Task directions: Of the lines listed below, return exactly those that run from the line containing "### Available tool" through the line containing "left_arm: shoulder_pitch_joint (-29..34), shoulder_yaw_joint", both included.

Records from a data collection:
------------------------------------------------------------------------

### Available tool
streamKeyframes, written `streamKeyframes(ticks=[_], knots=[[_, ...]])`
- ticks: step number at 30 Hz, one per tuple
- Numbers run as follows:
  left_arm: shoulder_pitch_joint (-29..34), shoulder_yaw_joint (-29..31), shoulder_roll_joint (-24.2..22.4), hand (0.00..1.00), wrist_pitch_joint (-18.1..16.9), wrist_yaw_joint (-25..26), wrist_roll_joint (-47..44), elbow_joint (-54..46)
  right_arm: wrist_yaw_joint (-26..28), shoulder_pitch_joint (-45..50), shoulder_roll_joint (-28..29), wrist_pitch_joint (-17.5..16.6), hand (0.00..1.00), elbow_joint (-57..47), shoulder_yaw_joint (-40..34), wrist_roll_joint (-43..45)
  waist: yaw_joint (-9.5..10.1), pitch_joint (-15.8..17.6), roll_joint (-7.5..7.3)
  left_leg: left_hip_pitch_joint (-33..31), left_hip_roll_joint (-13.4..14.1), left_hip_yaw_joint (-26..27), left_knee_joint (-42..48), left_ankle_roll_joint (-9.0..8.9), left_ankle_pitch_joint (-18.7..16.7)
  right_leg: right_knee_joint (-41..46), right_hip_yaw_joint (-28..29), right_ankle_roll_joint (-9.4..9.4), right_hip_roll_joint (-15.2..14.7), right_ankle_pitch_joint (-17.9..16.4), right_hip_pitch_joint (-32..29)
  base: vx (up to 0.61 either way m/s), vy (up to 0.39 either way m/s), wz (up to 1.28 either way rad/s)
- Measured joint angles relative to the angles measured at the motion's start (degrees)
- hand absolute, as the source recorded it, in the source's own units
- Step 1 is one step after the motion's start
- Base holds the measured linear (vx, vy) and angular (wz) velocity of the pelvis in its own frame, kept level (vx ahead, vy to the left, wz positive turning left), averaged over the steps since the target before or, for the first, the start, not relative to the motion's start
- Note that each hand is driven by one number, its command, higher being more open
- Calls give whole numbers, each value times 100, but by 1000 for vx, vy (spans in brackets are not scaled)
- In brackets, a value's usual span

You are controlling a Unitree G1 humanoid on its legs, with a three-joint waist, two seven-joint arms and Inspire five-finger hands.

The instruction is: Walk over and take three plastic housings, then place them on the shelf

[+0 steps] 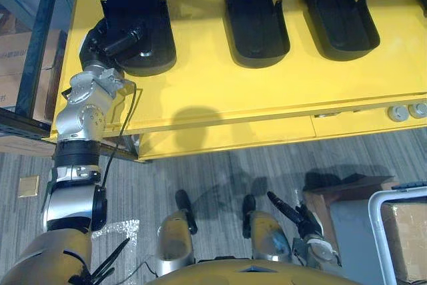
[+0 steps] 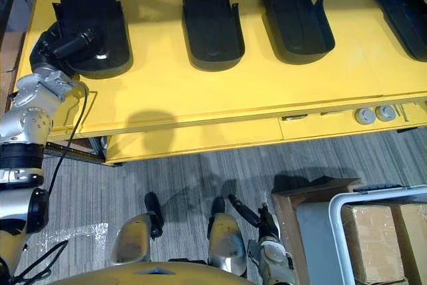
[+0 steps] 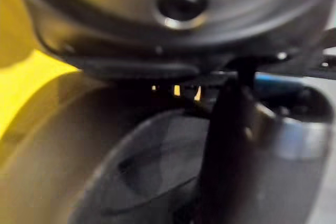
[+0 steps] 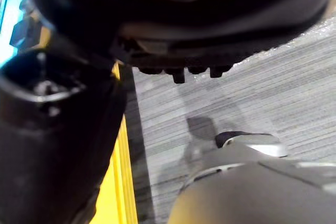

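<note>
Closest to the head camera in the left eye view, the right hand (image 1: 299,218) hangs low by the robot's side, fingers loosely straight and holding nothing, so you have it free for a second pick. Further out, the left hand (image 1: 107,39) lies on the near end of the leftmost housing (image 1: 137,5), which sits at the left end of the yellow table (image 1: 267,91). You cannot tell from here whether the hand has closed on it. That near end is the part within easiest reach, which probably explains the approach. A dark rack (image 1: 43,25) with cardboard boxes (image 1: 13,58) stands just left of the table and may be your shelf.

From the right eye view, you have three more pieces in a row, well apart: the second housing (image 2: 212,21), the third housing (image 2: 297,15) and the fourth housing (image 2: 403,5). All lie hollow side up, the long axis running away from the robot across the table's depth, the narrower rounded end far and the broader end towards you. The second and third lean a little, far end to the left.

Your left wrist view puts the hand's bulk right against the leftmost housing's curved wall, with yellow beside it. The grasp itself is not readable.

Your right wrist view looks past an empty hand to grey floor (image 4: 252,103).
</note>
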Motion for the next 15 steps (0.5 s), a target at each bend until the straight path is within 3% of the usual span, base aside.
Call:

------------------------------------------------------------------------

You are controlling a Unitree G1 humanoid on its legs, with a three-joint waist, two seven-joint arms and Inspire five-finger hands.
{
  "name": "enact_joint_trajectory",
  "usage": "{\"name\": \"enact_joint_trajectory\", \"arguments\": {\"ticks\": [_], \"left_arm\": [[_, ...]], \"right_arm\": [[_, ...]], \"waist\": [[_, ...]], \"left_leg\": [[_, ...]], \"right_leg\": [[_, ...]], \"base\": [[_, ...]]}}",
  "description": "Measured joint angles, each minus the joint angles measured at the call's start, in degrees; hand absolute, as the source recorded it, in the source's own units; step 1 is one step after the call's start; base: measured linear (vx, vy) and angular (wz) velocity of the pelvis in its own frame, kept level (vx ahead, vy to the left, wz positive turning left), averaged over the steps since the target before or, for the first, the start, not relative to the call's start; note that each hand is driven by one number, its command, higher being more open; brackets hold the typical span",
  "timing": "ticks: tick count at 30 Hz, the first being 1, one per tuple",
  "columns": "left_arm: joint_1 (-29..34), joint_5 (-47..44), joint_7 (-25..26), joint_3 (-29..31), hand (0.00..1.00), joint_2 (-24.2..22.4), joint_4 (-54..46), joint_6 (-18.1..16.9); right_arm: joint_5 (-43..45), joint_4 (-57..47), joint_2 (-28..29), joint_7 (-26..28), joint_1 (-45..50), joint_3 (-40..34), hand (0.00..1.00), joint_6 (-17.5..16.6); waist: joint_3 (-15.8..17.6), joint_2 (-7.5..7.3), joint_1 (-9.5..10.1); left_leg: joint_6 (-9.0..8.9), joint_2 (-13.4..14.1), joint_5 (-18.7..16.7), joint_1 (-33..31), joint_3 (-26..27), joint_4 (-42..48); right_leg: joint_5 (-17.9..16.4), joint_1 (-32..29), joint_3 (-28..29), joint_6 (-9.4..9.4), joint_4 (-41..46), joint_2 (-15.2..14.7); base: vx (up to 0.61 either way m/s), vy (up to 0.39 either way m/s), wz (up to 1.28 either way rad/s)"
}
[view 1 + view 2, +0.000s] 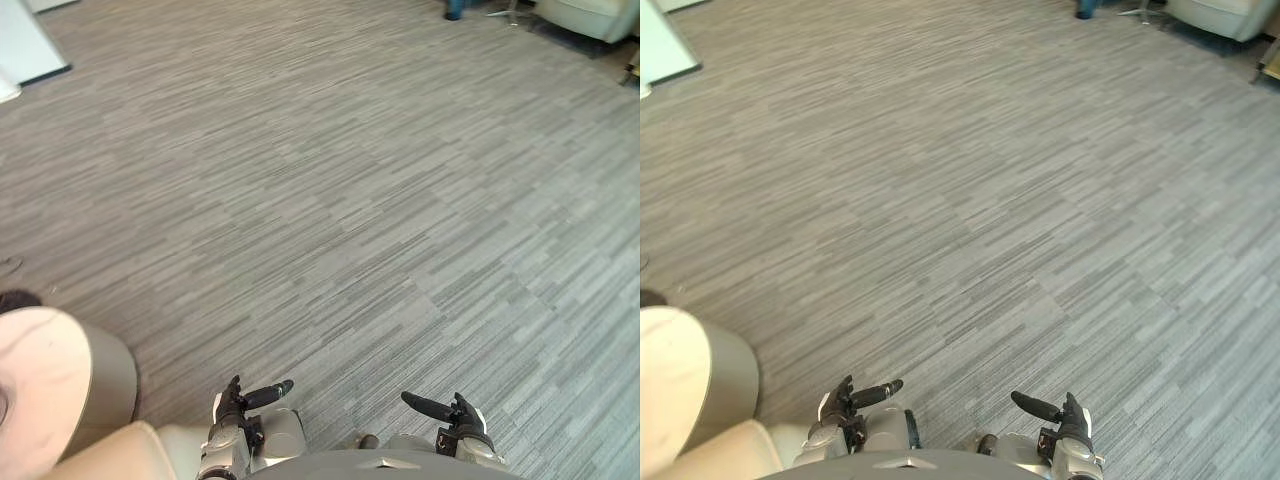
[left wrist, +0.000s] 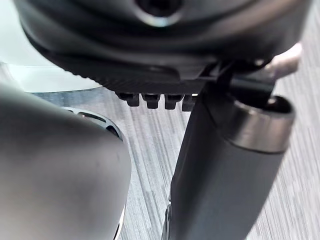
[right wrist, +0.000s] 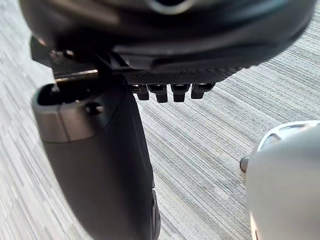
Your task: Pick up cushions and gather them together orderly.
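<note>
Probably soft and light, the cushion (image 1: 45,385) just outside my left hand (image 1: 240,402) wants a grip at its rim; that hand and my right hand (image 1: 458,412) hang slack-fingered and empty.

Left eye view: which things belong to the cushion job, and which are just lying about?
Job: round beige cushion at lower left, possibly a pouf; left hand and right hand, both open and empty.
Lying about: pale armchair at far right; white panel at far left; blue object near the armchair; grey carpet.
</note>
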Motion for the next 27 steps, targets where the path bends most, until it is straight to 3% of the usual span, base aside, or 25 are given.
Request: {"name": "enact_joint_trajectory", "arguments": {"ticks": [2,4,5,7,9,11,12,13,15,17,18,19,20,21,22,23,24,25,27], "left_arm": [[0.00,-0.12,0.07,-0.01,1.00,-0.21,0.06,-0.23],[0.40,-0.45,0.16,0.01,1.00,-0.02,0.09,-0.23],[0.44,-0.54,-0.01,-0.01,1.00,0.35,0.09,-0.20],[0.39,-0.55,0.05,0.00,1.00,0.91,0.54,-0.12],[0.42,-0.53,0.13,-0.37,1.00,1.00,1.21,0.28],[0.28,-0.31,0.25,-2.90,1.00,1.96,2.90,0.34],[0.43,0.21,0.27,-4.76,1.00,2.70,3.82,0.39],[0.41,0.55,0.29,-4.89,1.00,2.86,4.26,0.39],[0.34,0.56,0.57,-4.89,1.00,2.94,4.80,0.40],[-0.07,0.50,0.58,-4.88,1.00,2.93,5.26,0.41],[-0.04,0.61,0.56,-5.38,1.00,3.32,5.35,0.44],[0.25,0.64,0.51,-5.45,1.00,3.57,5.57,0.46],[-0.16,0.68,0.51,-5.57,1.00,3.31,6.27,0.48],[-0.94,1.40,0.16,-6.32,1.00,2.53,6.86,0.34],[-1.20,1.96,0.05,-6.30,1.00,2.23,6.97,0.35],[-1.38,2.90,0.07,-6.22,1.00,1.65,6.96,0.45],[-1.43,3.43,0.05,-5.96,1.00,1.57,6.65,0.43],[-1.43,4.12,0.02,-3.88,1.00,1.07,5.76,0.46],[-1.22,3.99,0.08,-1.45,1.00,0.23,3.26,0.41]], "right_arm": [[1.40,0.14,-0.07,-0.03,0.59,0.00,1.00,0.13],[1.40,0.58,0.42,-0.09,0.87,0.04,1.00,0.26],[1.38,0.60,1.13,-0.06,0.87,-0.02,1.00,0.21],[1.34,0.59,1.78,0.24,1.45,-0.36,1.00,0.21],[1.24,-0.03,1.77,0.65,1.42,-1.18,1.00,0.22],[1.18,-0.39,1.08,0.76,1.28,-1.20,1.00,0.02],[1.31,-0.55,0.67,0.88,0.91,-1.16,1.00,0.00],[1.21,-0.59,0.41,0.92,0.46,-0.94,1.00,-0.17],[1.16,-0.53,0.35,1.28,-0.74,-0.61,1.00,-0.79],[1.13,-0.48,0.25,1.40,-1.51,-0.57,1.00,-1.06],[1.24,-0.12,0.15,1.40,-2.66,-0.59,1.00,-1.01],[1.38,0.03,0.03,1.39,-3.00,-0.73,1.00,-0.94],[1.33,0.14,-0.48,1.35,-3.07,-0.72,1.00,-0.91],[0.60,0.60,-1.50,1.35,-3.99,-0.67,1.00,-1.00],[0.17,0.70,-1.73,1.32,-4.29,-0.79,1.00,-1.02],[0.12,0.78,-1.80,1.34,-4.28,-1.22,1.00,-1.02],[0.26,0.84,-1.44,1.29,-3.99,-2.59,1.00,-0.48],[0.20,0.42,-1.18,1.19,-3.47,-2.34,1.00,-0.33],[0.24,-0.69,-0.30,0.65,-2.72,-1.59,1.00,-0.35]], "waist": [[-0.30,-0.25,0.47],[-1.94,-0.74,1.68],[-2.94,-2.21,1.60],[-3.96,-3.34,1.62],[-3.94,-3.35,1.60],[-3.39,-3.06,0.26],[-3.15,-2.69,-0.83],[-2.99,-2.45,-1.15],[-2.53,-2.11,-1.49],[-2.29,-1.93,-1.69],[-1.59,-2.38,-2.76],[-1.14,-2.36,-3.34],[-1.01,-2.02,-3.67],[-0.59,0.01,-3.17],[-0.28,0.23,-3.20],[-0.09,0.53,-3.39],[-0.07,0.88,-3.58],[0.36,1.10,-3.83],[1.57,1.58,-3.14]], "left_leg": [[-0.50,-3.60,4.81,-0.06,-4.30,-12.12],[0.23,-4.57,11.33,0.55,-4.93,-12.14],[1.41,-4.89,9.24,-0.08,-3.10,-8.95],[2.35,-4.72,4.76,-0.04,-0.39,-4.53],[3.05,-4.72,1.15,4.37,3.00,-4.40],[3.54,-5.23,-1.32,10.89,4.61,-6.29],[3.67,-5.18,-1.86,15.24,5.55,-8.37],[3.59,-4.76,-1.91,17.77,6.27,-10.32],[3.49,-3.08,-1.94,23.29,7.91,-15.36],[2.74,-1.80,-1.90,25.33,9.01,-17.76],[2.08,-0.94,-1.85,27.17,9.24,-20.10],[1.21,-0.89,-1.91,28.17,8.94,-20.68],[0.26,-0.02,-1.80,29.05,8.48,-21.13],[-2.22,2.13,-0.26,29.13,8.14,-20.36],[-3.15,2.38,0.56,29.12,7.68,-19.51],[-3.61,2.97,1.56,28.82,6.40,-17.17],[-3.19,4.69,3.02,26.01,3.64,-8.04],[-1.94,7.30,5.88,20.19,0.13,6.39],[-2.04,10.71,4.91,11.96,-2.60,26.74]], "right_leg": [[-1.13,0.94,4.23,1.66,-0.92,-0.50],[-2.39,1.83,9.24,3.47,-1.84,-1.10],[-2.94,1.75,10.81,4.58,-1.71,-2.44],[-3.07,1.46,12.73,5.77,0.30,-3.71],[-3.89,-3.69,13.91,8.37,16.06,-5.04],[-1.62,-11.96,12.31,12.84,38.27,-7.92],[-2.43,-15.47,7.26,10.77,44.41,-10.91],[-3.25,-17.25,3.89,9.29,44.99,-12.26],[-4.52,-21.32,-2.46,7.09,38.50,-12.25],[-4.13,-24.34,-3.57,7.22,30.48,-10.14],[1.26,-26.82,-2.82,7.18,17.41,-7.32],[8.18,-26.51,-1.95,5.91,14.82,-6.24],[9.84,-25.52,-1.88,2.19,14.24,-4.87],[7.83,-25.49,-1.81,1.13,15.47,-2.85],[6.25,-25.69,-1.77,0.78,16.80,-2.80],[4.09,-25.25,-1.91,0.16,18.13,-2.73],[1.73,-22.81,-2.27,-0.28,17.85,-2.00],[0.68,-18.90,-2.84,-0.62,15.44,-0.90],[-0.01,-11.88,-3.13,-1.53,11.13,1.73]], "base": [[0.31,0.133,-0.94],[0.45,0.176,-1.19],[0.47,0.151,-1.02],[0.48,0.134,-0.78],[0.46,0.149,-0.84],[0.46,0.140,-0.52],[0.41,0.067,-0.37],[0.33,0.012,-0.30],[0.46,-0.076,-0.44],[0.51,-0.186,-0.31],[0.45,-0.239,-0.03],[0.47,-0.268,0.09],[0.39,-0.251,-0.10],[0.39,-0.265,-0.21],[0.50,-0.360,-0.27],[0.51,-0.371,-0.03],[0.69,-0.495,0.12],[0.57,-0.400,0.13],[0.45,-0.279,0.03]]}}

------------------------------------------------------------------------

Expected answer:
### Available tool
streamKeyframes, written `streamKeyframes(ticks=[_], knots=[[_, ...]])`
- ticks: step number at 30 Hz, one per tuple
- Numbers run as follows:
  left_arm: shoulder_pitch_joint (-29..34), shoulder_yaw_joint (-29..31), shoulder_roll_joint (-24.2..22.4), hand (0.00..1.00), wrist_pitch_joint (-18.1..16.9), wrist_yaw_joint (-25..26), wrist_roll_joint (-47..44), elbow_joint (-54..46)

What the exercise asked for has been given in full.